Ms Cameron started working on her novel in 2013, after receiving a RADF grant from the Redland City Council. Because the book contains peripheral aboriginal characters, she worked with respected Ngugi elder Uncle Bob Anderson on all indigenous content.
“Uncle Bob was the first to make me aware of the violence and massacres that had occurred within the Quandamooka nation. Here I was, in my 40s, hearing these stories for the first time. Suddenly I saw this place, my heart country, through the eyes of the local mob,” she said.
“There was heartbreak and violence scattered through the land, and most of it was and still is, unsigned, unmarked, and not spoken about.”

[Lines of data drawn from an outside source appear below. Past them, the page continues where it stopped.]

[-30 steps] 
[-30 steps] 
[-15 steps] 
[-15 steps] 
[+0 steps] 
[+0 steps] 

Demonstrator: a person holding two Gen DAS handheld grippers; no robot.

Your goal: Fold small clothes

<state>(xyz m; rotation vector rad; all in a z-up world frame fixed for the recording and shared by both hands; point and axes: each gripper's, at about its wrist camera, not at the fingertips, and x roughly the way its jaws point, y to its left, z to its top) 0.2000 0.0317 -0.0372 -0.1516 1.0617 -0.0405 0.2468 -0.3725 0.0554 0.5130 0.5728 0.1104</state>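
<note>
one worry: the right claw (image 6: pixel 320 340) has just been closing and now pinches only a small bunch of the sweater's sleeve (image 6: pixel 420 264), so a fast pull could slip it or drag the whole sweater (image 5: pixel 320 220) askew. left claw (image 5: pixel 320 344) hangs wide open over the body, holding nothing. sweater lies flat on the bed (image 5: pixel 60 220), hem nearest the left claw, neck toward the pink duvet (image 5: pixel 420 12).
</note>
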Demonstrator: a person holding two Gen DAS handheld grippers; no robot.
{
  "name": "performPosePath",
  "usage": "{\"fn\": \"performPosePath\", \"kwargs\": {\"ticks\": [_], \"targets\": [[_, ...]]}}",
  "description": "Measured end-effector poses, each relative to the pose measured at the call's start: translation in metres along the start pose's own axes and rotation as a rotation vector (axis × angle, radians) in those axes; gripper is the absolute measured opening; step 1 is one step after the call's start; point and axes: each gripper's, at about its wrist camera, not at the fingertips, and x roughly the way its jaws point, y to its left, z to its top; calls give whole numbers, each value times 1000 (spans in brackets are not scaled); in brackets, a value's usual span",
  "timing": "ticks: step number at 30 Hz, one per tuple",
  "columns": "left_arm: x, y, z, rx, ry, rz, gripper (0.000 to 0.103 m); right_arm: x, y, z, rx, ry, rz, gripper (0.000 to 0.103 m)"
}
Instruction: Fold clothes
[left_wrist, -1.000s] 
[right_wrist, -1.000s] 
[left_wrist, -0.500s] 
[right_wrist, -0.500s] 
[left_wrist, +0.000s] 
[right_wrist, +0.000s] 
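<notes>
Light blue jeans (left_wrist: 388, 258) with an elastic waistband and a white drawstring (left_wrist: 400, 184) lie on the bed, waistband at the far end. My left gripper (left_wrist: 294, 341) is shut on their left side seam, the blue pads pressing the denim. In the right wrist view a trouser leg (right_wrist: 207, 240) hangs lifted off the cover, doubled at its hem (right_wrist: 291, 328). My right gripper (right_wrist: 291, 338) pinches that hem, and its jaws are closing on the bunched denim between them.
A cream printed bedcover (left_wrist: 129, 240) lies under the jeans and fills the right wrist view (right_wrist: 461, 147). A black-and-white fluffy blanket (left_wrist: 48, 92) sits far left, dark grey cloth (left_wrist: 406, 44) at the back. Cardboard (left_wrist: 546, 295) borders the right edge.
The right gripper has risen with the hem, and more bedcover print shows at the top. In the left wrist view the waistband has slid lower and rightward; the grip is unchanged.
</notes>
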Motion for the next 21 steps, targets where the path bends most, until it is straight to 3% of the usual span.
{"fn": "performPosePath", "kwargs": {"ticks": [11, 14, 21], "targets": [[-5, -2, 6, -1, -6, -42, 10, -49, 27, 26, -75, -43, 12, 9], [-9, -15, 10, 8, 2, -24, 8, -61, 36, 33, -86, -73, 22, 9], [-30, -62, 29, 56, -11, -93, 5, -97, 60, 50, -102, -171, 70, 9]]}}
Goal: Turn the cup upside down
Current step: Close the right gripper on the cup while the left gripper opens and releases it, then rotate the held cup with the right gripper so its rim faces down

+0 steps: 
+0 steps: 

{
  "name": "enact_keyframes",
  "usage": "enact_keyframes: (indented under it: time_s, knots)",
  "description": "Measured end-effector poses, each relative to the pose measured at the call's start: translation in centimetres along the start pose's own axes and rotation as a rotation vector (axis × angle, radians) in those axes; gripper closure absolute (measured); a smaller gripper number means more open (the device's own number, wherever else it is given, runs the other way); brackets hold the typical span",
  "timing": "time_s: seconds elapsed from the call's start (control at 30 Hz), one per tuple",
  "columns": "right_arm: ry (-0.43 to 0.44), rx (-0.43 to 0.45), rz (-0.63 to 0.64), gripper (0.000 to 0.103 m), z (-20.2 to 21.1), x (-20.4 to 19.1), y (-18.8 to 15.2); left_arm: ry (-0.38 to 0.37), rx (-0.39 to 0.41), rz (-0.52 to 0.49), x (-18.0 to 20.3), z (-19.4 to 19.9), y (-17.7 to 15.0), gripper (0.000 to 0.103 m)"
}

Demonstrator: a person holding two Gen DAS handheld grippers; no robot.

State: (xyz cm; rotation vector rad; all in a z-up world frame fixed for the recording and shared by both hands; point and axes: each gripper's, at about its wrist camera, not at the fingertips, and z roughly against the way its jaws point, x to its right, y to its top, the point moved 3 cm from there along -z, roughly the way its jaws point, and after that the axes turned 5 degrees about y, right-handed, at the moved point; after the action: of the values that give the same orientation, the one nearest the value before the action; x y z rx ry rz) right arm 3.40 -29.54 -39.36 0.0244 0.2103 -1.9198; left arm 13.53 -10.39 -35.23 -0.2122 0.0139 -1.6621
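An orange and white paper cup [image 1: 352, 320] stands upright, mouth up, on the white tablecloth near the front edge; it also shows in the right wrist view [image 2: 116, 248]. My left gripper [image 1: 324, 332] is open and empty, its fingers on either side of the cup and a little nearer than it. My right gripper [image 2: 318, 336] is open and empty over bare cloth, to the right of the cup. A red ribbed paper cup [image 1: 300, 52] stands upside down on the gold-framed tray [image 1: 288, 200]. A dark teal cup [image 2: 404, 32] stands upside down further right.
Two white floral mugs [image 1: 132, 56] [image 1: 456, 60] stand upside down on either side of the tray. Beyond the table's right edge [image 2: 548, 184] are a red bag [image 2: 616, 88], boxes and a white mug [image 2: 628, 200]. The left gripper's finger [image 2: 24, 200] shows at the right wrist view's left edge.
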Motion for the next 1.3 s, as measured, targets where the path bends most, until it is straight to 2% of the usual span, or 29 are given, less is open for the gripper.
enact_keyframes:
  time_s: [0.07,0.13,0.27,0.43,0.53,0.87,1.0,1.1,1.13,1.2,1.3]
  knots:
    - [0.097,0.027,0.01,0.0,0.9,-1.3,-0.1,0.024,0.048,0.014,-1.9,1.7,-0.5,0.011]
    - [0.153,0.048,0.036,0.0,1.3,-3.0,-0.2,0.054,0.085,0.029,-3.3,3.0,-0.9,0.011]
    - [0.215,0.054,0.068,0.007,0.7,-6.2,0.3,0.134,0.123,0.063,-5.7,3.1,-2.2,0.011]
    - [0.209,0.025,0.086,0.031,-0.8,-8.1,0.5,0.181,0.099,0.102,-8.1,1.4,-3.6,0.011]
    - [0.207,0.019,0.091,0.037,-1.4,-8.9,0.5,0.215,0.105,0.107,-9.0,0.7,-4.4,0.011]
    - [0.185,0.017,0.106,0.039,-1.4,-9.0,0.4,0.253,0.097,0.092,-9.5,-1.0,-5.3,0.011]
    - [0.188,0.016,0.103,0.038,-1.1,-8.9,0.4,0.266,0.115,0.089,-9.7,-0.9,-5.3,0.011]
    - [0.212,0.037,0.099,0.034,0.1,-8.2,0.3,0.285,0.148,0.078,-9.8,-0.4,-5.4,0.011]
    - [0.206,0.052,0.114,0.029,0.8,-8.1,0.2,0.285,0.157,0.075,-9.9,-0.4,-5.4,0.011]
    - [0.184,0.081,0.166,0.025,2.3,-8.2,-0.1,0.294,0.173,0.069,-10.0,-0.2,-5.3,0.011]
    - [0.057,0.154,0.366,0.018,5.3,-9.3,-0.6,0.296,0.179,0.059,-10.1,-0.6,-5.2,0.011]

Then novel is a spine-chilling mystery and contemporary love story, which is played out in this unique and wild setting, interweaving Indigenous history and Irish mythology.
Publisher Anna Solding describes the novel as “wrought with sensuousness and lyricism – a thrilling journey, rhythmically fierce and eagerly awaited.”
“I can’t wait to return to the Redlands. Growing up in the area and then running Blue Moon Theatre, I made so many connections. I hope people will come up and say, ‘Hi’,” she said.
The book is available from August 1 online and at bookstores (information on dmcameron.com).